Hi @S.hejazinezhad ,
Lets try to understand a3 /= keep-prob together. I’ll use my own words to try to help you gain intuition on this:
We know that with Dropout we shut down some nodes in the layer. For example, in a 50-unit layer, with a Dropout of 80%, we shut down 10 units and keep 40. It is important to understand here that we don’t physically remove the shot down units, but instead we set them to zero.
Next, we know that once the Dropout is effected, we then calculate Z = W * a + b.

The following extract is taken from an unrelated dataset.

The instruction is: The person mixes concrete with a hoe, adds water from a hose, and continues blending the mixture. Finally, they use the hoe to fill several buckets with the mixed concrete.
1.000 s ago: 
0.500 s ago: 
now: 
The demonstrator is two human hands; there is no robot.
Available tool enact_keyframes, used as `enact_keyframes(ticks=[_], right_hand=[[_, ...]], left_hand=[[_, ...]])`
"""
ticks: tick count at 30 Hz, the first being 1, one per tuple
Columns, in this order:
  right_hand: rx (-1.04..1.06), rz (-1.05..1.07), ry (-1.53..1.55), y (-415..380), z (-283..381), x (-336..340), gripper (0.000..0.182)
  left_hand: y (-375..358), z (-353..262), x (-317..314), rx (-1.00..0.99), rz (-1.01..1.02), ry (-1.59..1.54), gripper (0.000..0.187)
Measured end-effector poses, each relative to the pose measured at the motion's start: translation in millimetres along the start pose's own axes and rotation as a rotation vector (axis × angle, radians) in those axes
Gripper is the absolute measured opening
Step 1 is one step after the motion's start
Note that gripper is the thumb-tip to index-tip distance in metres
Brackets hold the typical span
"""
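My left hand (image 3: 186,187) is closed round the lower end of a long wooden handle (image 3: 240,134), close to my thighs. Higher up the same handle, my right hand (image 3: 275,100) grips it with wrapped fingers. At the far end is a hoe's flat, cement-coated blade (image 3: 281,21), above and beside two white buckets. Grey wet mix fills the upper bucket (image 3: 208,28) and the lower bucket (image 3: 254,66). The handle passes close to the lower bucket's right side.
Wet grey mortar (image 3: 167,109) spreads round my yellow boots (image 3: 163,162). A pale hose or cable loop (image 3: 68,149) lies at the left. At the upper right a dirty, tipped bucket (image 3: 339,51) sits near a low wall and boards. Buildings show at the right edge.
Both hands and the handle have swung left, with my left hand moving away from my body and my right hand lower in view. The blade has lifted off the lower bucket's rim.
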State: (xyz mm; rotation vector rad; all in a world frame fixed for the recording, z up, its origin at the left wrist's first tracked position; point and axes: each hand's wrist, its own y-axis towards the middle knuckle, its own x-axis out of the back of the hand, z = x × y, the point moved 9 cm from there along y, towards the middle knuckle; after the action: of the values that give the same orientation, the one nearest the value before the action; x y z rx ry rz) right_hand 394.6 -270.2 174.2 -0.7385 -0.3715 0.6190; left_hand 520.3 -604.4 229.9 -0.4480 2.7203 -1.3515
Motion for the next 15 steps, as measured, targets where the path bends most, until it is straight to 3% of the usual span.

In the case of a3, we would be calculating Z4 = W4 * a3 + b4, right?
Remember that we have shut off 10 units on a3, so their contribution is zero.
And here comes a key question:
What will happen to Z4 if we use a3 with just “80% of its power”? it will certainly reduce the expected value of Z4, right?
How can we solve this?
Well, if we divide a3 by keep-prob, meaning, a3 /= keep-prob, then that will “give more power” to the 80% of active units, right?
Think about this: what happens when you divide 1 by 0.8? 1/0.8 = 1.25 … it is bumped up!
So when we do a3 /= keep-prob, or in the example, a3 /= 0.8, we are basically bumping up all the active units to ‘compensate’ for the missing units.
I hope this explanation gives you some intuition on the reason why we apply ‘inverted dropout’.
Juan